Conflict-Based Search and Prioritized Planning for Multi-Agent Path Finding Among Movable Obstacles
Shaoli Hu, Shizhe Zhao, Zhongqiang Ren
TL;DR
This work defines Multi-Agent Path Finding Among Movable Obstacles (M-PAMO), where agents must navigate a grid containing static and movable obstacles that can be pushed. It adapts Conflict-Based Search (CBS) and Prioritized Planning (PP) by proposing CBS-MOH, CBS-MOL, and PP-PAMO*, with ST-PAMO* as a time-augmented PAMO* extension for the low-level; these methods are evaluated on maps with up to 20 agents and hundreds of movable obstacles.
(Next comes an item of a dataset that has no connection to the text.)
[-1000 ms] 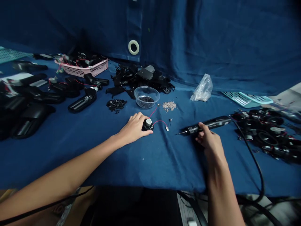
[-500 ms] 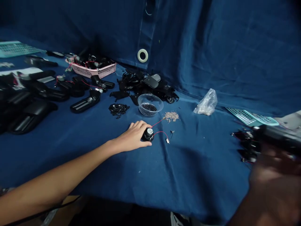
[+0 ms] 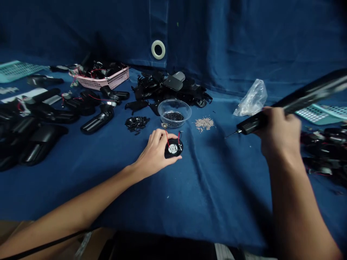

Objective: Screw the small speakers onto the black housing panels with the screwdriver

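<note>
My left hand (image 3: 157, 151) grips a round black housing with a small motor (image 3: 173, 148) and red wires, its silvery end turned toward me. At the right, my right hand (image 3: 282, 131) is wrapped round a black electric screwdriver (image 3: 255, 122), whose thin bit points left and down over the cloth. Just beyond my left hand stands a clear plastic bowl (image 3: 175, 112) holding small dark screws. A heap of silvery screws (image 3: 204, 124) lies on the cloth between bowl and screwdriver. Left of the bowl is a pile of small black parts (image 3: 137, 124).
Black plastic shells (image 3: 173, 83) are heaped behind the bowl. A pink basket (image 3: 116, 79) of wired parts and several black handle-shaped housings (image 3: 99, 117) fill the left. A clear plastic bag (image 3: 252, 98), a teal basket (image 3: 320, 115) and more motor parts (image 3: 328, 148) lie at the right.
My right hand has brought the screwdriver inward from the right edge. The motor housing in my left hand has been tilted, and its wires now stand up instead of trailing right.
</note>
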Available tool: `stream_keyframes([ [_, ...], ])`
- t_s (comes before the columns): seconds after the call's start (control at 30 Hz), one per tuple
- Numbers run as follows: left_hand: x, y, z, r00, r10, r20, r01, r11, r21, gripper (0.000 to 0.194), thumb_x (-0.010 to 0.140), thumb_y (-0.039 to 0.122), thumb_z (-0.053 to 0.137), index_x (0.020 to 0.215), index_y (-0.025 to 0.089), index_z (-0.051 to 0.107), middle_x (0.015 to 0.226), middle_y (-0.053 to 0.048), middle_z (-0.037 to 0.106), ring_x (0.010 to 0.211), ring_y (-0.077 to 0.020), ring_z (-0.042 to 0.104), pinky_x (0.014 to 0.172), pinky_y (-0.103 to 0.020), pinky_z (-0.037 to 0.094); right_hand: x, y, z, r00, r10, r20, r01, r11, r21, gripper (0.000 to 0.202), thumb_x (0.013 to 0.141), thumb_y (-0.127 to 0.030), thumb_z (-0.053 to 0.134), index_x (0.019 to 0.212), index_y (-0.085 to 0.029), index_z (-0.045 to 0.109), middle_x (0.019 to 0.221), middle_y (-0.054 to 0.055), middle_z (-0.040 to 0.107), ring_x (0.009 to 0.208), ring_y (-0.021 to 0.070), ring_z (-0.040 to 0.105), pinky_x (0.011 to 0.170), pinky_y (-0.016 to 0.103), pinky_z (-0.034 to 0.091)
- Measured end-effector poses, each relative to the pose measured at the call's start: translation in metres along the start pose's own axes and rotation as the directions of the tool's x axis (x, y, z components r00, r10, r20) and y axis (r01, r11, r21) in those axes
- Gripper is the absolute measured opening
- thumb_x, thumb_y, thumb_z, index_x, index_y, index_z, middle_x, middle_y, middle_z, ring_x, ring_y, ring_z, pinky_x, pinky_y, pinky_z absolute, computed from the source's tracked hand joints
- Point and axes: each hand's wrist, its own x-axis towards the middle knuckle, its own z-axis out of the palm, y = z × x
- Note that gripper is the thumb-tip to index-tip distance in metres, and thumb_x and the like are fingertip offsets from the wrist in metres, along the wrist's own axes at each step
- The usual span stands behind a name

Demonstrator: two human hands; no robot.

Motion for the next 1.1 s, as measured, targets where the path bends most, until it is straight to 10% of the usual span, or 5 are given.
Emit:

The results show that CBS-MOH and CBS-MOL are not guaranteed to be complete or optimal for M-PAMO and reveal trade-offs between high-level conflict reasoning and low-level box awareness. The study highlights wakeful performance differences between CBS-based and PP-based strategies in tightly coupled scenarios, pointing to future work on richer information sharing about moved boxes and adaptive prioritization to improve scalability and solution quality.
Abstract
This paper investigates Multi-Agent Path Finding Among Movable Obstacles (M-PAMO), which seeks collision-free paths for multiple agents from their start to goal locations among static and movable obstacles. M-PAMO arises in logistics and warehouses where mobile robots are among unexpected movable objects. Although Multi-Agent Path Finding (MAPF) and single-agent Path planning Among Movable Obstacles (PAMO) were both studied, M-PAMO remains under-explored. Movable obstacles lead to new fundamental challenges as the state space, which includes both agents and movable obstacles, grows exponentially with respect to the number of agents and movable obstacles. In particular, movable obstacles often closely couple agents together spatially and temporally. This paper makes a first attempt to adapt and fuse the popular Conflict-Based Search (CBS) and Prioritized Planning (PP) for MAPF, and a recent single-agent PAMO planner called PAMO*, together to address M-PAMO. We compare their performance with up to 20 agents and hundreds of movable obstacles, and show the pros and cons of these approaches.